═══ Records provided ═══

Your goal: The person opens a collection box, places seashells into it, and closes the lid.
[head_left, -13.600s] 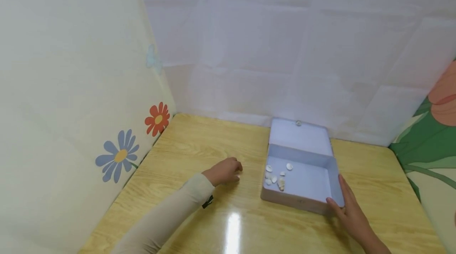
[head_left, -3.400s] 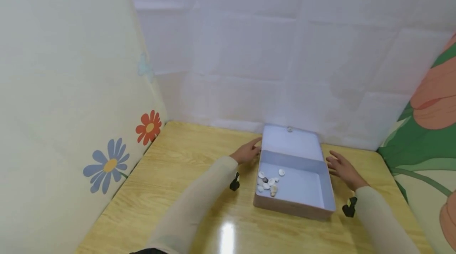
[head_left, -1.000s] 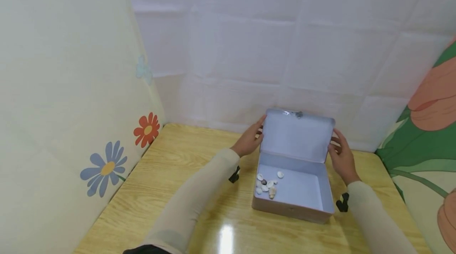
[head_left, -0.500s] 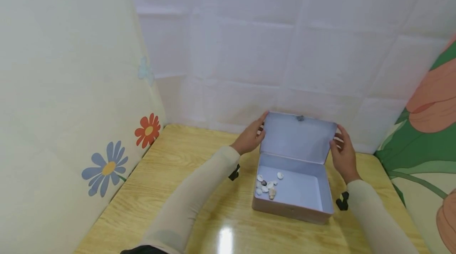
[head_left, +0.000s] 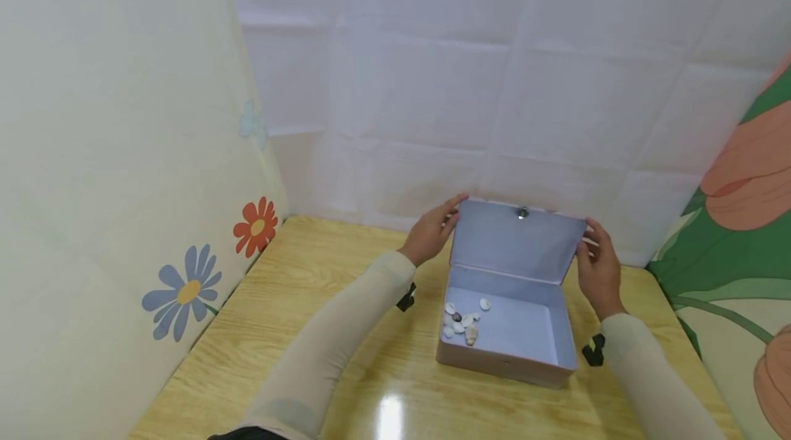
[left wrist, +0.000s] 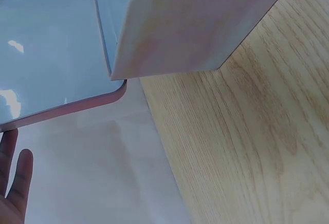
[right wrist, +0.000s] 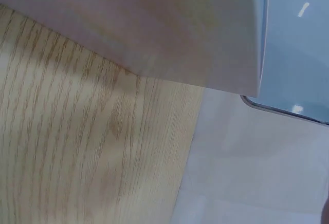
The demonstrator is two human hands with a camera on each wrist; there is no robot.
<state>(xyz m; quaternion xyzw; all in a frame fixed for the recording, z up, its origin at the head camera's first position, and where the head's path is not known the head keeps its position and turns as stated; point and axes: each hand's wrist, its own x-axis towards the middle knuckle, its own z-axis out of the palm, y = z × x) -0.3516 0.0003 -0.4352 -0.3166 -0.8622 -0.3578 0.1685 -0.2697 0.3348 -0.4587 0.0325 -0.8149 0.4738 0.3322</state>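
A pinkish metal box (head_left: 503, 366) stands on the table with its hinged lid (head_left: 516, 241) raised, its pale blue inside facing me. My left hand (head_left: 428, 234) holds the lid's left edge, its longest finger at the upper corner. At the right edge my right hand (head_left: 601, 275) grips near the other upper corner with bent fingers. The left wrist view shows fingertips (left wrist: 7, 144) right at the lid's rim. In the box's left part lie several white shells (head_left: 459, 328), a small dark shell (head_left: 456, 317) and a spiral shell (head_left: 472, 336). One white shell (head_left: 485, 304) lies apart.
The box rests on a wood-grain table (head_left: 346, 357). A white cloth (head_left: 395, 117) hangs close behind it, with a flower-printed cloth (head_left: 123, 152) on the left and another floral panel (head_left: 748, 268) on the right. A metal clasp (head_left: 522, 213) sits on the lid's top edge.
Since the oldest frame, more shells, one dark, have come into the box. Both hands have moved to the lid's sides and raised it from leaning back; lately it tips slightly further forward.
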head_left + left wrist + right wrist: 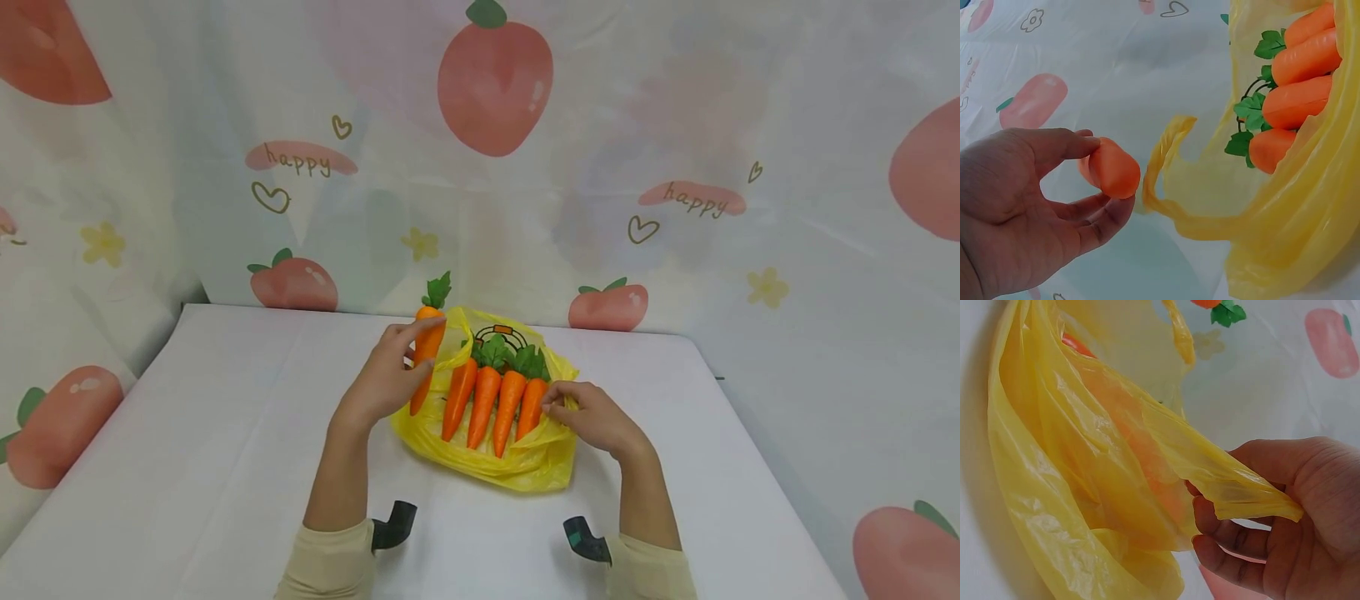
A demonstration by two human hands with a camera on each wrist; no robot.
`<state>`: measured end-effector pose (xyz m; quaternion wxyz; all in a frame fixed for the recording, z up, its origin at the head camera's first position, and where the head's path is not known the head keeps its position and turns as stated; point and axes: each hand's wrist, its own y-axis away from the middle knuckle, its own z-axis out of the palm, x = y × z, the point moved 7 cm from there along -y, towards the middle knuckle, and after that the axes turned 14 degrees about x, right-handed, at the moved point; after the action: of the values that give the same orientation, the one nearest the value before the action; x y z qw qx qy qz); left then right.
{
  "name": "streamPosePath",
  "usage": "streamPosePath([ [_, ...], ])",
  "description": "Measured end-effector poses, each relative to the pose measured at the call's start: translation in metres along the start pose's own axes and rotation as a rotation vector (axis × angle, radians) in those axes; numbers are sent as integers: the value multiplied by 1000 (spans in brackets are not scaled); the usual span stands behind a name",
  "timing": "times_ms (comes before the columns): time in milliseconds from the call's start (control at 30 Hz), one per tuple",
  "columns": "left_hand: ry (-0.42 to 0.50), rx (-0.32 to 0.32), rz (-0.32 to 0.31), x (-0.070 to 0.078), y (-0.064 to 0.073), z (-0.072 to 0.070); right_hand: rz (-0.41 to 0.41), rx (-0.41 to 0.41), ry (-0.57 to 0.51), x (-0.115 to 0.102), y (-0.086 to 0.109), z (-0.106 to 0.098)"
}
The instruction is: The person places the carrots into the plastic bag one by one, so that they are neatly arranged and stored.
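My left hand [388,371] holds a carrot [429,342] with green leaves, raised at the bag's left edge. In the left wrist view, thumb and fingers pinch that carrot [1113,170] from both sides. A thin yellow plastic bag [543,467] lies on the table with its mouth spread. Several more carrots [484,407] rest side by side in it, leaves pointing away from me. At the bag's right side my right hand [600,421] grips its edge. The right wrist view shows the plastic bag [1085,444] drawn out to a corner within the curled fingers.
A white-covered table [225,467] carries the bag. Behind it hangs a fruit-printed curtain [390,100]. A loose bag handle [1163,156] stands up beside the held carrot. Dark angled wrist mounts [395,525] stick out from both sleeves.
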<state>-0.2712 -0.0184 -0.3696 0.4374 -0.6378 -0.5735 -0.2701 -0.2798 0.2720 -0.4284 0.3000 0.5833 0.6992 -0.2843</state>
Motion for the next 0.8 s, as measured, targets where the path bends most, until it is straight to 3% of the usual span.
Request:
streamPosePath([
  [333,-1,-17,0,8,2,13,-2,2,1,0,0,0],
  [800,45,-51,49,21,7,27,6,-1,5,-1,1,0],
])
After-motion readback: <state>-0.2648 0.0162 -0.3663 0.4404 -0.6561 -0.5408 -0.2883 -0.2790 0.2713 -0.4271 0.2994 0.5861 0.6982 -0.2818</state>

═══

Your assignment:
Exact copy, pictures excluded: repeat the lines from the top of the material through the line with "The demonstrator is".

Output of the task:
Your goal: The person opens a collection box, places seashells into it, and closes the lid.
[head_left, -13.600s] 
[head_left, -3.400s] 
[head_left, -1.000s] 
[head_left, -0.500s] 
[head_left, +0.000s] 
[left wrist, +0.000s] 
[right wrist, +0.000s] 
The demonstrator is two human hands with a camera on each wrist; there is no robot.

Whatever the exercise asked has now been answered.